Two-thirds of all cancer patients develop bone metastases during the course of their disease [1]. This form of distant relapse occurs from many types of solid cancers, especially from lung, breast, and prostate [2]. Bone involvement can also be extensive in certain hematologic malignancies [3, 4]. About 30% of all skeletal metastases and 10% of all primary bone tumors are located in the spinal column [5], mostly the lumbar (52%), thoracic (36%), and cervical (12%) spine [6]. The exact mechanism of bone metastasis is not fully understood. It is postulated that bone metastases arise as a detachment of tumor cells from the primary tumor and reach the bone by intravascular penetration, resulting in adhesion in distinct bone areas. The tumor cells cause local changes of the bone structure, caused by an imbalance of bone remodeling. Bone metastases present as osteoplastic, osteolytic, or mixed osteolytic/osteoplastic tumor masses. Many metastatic bone lesions cause few or no symptoms, but for skeletal-related events, pain is the most common symptom; many patients with bone metastasis experience significant pain at some point during their disease course [7]. Other skeletal-related events include reduce activity in daily life (ADL), decreased energy, hypercalcemia, and risk of pathological fractures and neurological deficits. Pathologic bone fractures occur in 5% and spinal cord compression in 10–15% [5]. Restrictions of movement of the spinal column may have a devastating long-term impact on function, mobility, independence, health, and quality of life (QoL). External beam radiotherapy has an established role in the management of patients with bone metastases of the spine. The fractionation schedule applying 30 Gray in ten fractions is a safe and effective treatment modality commonly used to achieve palliation of pain associated with spinal metastases [8]. In about 50–80% of the patients, a decrease of pain is reported and about 30% of the patients showed complete remission of pain [8]. Stereotactic body radiation therapy (SBRT) using intensity-modulated radiotherapy (IMRT) can be a safe treatment option for treating spinal metastasis with enhanced targeting accuracy [9, 10]. Published data report that IMRT to the spine was well tolerated, had no significant late toxicities, and spared other organs at risk [11]. Pre-treatment megavoltage computed tomography (CT) allows for the control of the patient position and improves treatment accuracy [12].

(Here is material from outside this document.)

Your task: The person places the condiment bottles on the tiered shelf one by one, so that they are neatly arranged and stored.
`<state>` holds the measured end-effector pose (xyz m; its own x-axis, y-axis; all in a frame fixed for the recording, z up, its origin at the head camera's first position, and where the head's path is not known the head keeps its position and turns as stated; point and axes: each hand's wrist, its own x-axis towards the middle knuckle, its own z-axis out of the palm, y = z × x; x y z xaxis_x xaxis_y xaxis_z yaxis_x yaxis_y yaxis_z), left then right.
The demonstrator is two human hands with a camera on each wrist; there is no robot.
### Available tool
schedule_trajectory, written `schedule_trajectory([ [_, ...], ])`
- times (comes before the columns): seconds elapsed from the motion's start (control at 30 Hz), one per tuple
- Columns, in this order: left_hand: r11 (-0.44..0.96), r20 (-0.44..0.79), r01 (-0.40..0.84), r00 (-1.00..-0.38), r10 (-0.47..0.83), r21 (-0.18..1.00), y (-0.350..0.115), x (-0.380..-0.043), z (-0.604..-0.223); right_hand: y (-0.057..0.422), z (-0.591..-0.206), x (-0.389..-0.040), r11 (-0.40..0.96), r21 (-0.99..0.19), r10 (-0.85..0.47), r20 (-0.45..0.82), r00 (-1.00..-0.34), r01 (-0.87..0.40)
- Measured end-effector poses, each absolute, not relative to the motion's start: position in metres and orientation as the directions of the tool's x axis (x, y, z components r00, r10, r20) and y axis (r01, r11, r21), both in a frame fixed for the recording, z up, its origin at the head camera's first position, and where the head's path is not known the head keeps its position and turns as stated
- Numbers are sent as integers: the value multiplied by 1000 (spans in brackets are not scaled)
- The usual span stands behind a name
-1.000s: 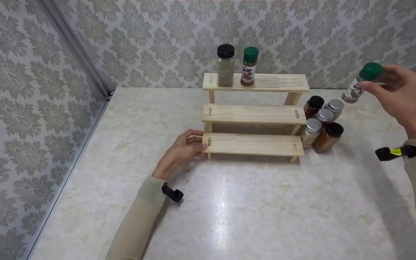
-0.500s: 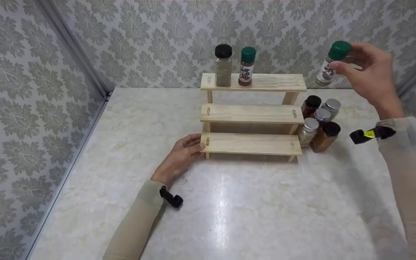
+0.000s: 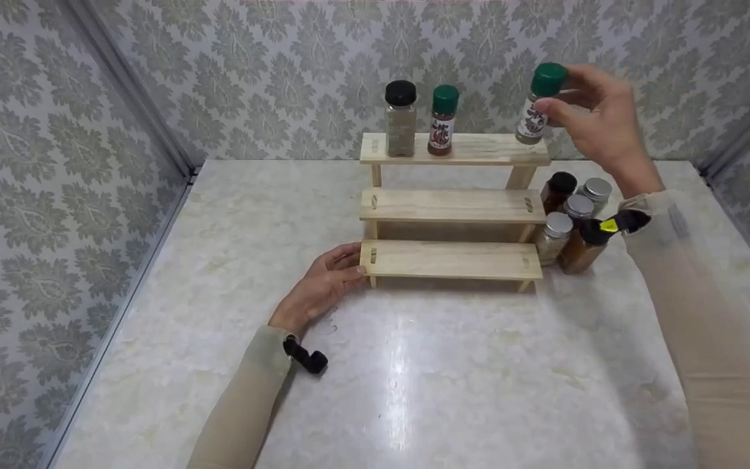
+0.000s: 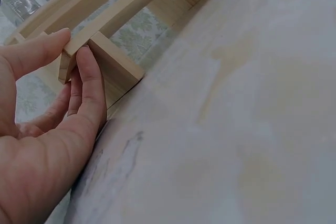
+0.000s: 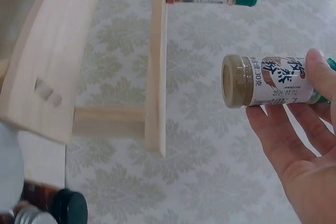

This study aims at evaluating therapeutic outcomes in terms of local control through a higher biological dose in the tumor area by using SIB-IMRT and to test shortened fractionation schedules in palliative patients. Toxicity, fatigue, and QoL improvements will be evaluated. To the best of our knowledge, no comparable randomized study has been described in the literature so far.

Methods/Design

This is a prospective, randomized, single-center, controlled, exploratory intervention study with four parallel treatment groups aimed at comparing local control rates after RT with and without SIB in patients with bone metastases of the spine. Four different schedules will be evaluated: IMRT with 30 Gy in ten fractions to the whole vertebral body, IMRT with 30 Gy in ten fractions to the whole vertebral body with the application of a SIB to 40 Gy, 20 Gy in five fractions to the whole vertebral body or IMRT with 20 Gy in five fractions to the whole vertebral body with the application of a SIB to 30 Gy. Before enrolment in the study, patients will receive CT and if necessary magnetic resonance imaging (MRI)-based staging examinations to measure the spinal cord dimension. If intraspinal metastases are suspected, an MRI examination is performed beforehand.

RT is performed in systemic/targeted therapy free interval. Radiation therapy will be applied in five fractions per week (Monday to Friday).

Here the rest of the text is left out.